TASK DETAILS: Go through the data from its first line and retype each line, stopping once the line containing "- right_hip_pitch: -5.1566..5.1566" has been retyped.

COLLECTED MATERIAL Block Start

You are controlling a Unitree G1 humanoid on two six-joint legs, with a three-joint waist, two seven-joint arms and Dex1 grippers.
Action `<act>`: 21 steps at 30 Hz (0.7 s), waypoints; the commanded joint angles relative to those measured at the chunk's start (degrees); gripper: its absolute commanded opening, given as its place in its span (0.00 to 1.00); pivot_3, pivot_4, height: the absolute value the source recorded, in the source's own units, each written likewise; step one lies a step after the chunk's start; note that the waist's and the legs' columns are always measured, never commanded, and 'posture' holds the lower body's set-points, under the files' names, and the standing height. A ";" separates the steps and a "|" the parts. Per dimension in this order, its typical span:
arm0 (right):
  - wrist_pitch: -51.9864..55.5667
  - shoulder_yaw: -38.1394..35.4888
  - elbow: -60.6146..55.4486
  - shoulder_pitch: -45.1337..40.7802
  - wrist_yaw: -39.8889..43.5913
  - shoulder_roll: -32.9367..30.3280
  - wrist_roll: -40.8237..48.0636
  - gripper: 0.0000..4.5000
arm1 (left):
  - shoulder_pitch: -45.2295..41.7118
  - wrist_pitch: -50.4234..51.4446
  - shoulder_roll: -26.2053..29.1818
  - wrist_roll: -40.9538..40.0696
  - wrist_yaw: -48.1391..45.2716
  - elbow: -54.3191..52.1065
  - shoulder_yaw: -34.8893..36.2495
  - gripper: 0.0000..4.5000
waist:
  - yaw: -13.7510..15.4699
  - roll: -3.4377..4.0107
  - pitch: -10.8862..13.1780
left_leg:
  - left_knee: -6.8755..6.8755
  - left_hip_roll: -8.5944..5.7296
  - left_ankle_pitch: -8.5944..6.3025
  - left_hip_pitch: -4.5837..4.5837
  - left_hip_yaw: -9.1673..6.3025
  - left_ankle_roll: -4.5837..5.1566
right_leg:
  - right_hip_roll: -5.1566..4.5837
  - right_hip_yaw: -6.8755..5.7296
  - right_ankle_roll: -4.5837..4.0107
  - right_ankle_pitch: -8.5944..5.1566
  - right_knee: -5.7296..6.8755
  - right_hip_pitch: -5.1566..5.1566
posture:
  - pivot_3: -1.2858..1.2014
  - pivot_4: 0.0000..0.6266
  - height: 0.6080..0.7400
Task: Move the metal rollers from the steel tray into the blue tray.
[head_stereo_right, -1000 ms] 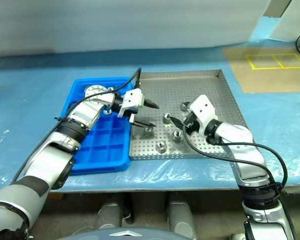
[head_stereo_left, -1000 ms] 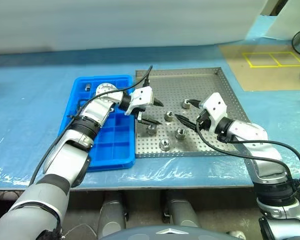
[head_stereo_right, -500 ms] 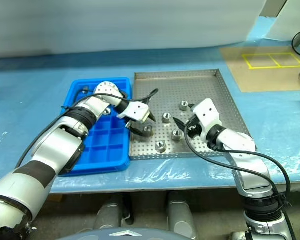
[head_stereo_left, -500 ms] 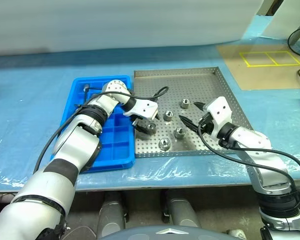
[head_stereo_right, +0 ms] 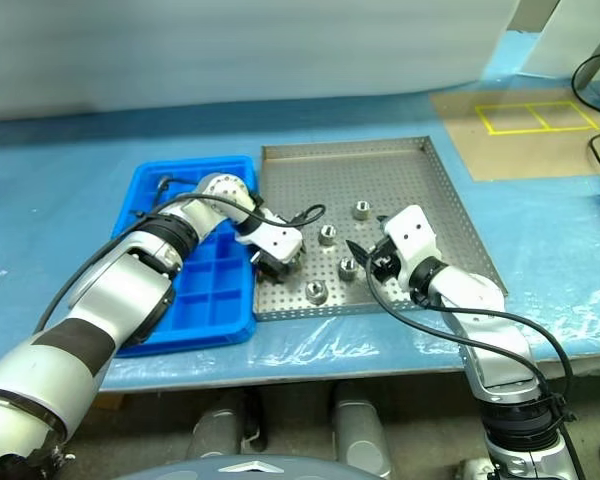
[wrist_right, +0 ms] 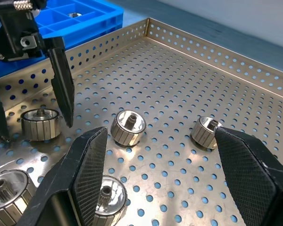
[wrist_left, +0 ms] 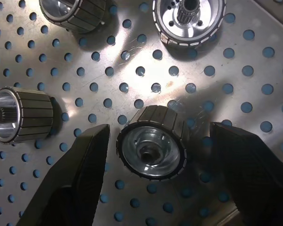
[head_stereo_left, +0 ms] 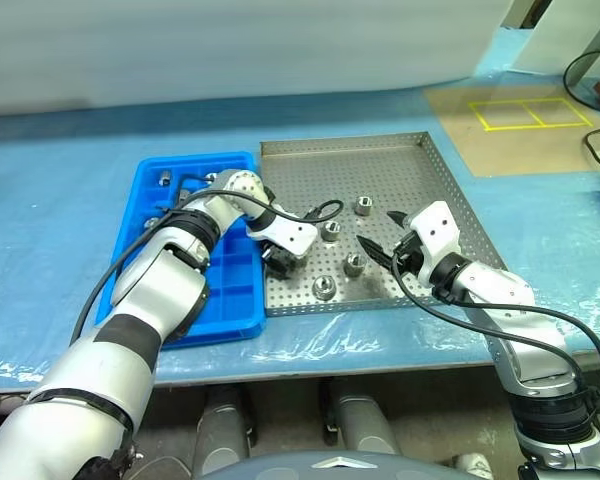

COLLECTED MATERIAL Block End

OUTPUT BELOW:
You are controlling a Unitree G1 humanoid on two six-joint legs, with a three-joint waist, two seven-joint arms and Dex1 grippers.
Action `<act>`: 21 steps at 30 Hz (0.7 s), waypoints; the commanded joint angles relative to those measured at the chunk's start (degrees); gripper: its absolute commanded opening, given as its place in its span (0.00 to 1.00); pivot_3, pivot_4, height: the absolute value the source recorded, in the source's own units, each written likewise; step one lies a step after the chunk's start; note that the waist's and the legs' columns are always measured, never commanded, and 'posture' holds the lower body's set-points, under the files' names, and the standing height. A ";" separates the steps and a "|" the parts. Per dimension in this order, its typical span:
arm0 (right):
  - wrist_pitch: -51.9864..55.5667
  - shoulder_yaw: -38.1394..35.4888
  - elbow: -60.6146..55.4486
  - shoulder_pitch: -45.1337..40.7802
  - wrist_yaw: -39.8889..43.5913
  - shoulder_roll: -32.9367..30.3280
  - wrist_roll: -40.8237..48.0636
  - gripper: 0.0000..4.5000
arm1 (left):
  - shoulder_pitch: -45.2295..41.7118
  - wrist_pitch: -50.4234..51.4446
  - shoulder_roll: -26.2053..29.1818
  - wrist_roll: -40.9538..40.0696
  - wrist_yaw: -48.1391..45.2716
  - elbow: -54.3191..52.1065
  - shoulder_yaw: -34.8893..36.2495
  - gripper: 0.0000..4.5000
waist:
  - yaw: -13.7510..15.4699
  - roll: -3.4377..4.0107
  - pitch: -10.8862..13.1780
left_leg:
  - left_knee: -6.8755..6.8755
  - left_hip_roll: -8.5944..5.7296
  - left_ankle_pitch: -8.5944..6.3025
  - left_hip_pitch: -4.5837..4.5837
  - left_hip_yaw: -9.1673..6.3025
  - left_ankle_roll: -4.5837..5.1566
right_leg:
  - right_hip_roll: -5.1566..4.5837
  - right_hip_yaw: -6.8755..5.7296
  - right_ankle_roll: -4.5837..4.0107
  - right_ankle_pitch: -8.5944..5.1566
  - right_knee: -5.7296..6.8755
  - right_hip_pitch: -5.1566..5.1566

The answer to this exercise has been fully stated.